▶ _Material supplied_

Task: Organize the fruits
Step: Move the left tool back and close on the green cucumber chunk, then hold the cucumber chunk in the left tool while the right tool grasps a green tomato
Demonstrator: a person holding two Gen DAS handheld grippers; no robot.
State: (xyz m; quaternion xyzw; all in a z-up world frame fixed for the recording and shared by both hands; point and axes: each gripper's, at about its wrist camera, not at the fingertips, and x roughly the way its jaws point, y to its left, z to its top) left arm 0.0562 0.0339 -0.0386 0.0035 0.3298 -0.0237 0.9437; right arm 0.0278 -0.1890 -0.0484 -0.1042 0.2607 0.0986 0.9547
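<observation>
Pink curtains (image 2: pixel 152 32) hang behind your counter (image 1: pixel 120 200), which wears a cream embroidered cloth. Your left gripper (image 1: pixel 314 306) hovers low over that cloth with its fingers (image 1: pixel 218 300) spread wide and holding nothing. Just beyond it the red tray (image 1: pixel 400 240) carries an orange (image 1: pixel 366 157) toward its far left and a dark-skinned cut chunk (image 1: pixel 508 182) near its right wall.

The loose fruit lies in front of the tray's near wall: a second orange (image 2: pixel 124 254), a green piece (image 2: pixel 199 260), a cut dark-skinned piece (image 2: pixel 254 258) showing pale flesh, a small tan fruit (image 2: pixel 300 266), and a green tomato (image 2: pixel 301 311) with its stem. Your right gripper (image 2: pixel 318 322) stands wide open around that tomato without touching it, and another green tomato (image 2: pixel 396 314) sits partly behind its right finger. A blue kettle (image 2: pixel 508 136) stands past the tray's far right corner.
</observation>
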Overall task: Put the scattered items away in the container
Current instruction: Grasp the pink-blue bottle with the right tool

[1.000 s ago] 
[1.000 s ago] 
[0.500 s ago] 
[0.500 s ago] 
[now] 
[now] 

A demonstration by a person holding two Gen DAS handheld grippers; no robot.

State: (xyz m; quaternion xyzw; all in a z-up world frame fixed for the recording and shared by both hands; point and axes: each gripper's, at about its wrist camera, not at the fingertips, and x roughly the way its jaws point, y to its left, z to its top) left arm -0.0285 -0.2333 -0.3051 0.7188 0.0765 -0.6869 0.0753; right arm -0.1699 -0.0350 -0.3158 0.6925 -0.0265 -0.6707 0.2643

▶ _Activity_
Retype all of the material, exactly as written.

▶ _Response_
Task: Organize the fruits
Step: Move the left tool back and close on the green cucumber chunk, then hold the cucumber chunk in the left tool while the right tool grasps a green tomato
Demonstrator: a person holding two Gen DAS handheld grippers; no robot.
State: (xyz m; quaternion xyzw; all in a z-up world frame fixed for the recording and shared by both hands; point and axes: each gripper's, at about its wrist camera, not at the fingertips, and x roughly the way its jaws point, y to its left, z to its top) left arm 0.0562 0.0339 -0.0386 0.0035 0.3298 -0.0237 0.9437; right arm 0.0278 -0.1890 -0.0484 -0.1042 0.2607 0.0986 0.9547
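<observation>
Pink curtains (image 2: pixel 152 32) hang behind your counter (image 1: pixel 120 200), which wears a cream embroidered cloth. Your left gripper (image 1: pixel 314 306) hovers low over that cloth with its fingers (image 1: pixel 218 300) spread wide and holding nothing. Just beyond it the red tray (image 1: pixel 400 240) carries an orange (image 1: pixel 366 157) toward its far left and a dark-skinned cut chunk (image 1: pixel 508 182) near its right wall.

The loose fruit lies in front of the tray's near wall: a second orange (image 2: pixel 124 254), a green piece (image 2: pixel 199 260), a cut dark-skinned piece (image 2: pixel 254 258) showing pale flesh, a small tan fruit (image 2: pixel 300 266), and a green tomato (image 2: pixel 301 311) with its stem. Your right gripper (image 2: pixel 318 322) stands wide open around that tomato without touching it, and another green tomato (image 2: pixel 396 314) sits partly behind its right finger. A blue kettle (image 2: pixel 508 136) stands past the tray's far right corner.
</observation>
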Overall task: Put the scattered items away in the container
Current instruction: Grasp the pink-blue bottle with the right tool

[1.000 s ago] 
[1.000 s ago] 
[0.500 s ago] 
[0.500 s ago] 
[now] 
[now] 

A demonstration by a person holding two Gen DAS handheld grippers; no robot.

State: (xyz m; quaternion xyzw; all in a z-up world frame fixed for the recording and shared by both hands; point and axes: each gripper's, at about its wrist camera, not at the fingertips, and x roughly the way its jaws point, y to its left, z to its top) left arm -0.0285 -0.2333 -0.3051 0.7188 0.0765 -0.6869 0.0753; right arm -0.1699 -0.0350 -0.3158 0.6925 -0.0265 -0.6707 0.2643

The requested output has been fully supplied.